In [6]:
import spacy

nlp = spacy.load('en_core_web_sm')
nlp

<spacy.lang.en.English at 0x7f2a3a65fa90>

In [34]:
# https://www.bbc.co.uk/news/uk-politics-57456641
txt = """World leaders meeting in Cornwall are to adopt strict measures on coal-fired power stations as part of the battle against climate change.

The G7 group will promise to move away from coal plants, unless they have technology to capture carbon emissions.

It comes as Sir David Attenborough warned that humans could be "on the verge of destabilising the entire planet".

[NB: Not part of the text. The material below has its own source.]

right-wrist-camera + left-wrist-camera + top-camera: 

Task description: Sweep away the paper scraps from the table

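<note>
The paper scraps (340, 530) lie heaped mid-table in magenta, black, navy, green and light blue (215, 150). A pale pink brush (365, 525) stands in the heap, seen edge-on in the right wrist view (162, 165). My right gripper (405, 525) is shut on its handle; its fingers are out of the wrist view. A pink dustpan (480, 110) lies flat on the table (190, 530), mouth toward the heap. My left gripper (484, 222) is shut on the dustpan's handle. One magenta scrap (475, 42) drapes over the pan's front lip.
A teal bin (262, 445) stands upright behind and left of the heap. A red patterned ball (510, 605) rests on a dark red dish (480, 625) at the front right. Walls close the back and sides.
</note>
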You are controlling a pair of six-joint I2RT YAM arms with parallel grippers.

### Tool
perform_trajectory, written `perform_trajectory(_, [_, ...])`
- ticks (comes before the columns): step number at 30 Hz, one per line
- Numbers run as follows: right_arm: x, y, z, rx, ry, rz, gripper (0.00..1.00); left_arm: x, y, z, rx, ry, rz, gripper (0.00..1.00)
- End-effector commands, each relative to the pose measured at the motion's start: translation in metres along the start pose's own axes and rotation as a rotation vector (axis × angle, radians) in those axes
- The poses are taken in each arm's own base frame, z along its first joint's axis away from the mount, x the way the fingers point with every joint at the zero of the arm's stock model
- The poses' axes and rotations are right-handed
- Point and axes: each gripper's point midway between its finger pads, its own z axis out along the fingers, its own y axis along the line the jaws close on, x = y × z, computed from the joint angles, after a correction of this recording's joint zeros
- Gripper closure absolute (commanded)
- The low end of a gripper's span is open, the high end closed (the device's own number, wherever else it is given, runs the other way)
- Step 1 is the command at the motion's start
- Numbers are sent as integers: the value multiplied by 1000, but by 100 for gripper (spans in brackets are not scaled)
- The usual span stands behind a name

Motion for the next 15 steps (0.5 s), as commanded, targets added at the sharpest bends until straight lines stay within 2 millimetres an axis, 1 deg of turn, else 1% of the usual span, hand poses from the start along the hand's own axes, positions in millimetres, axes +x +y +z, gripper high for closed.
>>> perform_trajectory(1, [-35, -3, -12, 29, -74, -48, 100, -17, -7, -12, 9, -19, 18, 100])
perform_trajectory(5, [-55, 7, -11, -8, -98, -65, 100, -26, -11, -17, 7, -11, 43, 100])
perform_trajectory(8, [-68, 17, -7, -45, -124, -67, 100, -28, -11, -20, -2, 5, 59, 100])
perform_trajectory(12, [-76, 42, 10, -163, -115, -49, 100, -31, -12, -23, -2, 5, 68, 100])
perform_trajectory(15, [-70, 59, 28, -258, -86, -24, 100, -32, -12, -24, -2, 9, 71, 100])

He said G7 leaders face the most important decisions in human history.

The coal announcement came from the White House, which says it is the first time the leaders of wealthy nations have committed to keeping the projected global temperature rise to 1.5C.

That requires a range of urgent policies, chief among them being phasing out coal burning unless it includes carbon capture technology.

Coal is the world's dirtiest major fuel and ending its use is seen as a major step by environmentalists, but they also want guarantees rich countries will deliver on previous promises to help poorer countries cope with climate change.

The G7 will end the funding of new coal generation in developing countries and offer up to £2billion for poorer nations to stop using the fuel.

Climate change has been one of the key themes at the three-day summit in Carbis Bay, Cornwall.

Leaders of the seven major industrialised nations - the UK, US, Canada, Japan, France, Germany and Italy - are expected to set out global plans to reduce emissions from farming, transport, and the making of steel and cement.

And they will commit to protecting 30 percent of global land and marine areas for nature by 2030.

They are also expected to pledge to almost halve their emissions by 2030, relative to 2010 levels.
"""

When we call `nlp(text)` on a piece of text, the text is tokenized and produces a `Doc` object. This `Doc` is then processed in several different steps - called an **processing pipeline**.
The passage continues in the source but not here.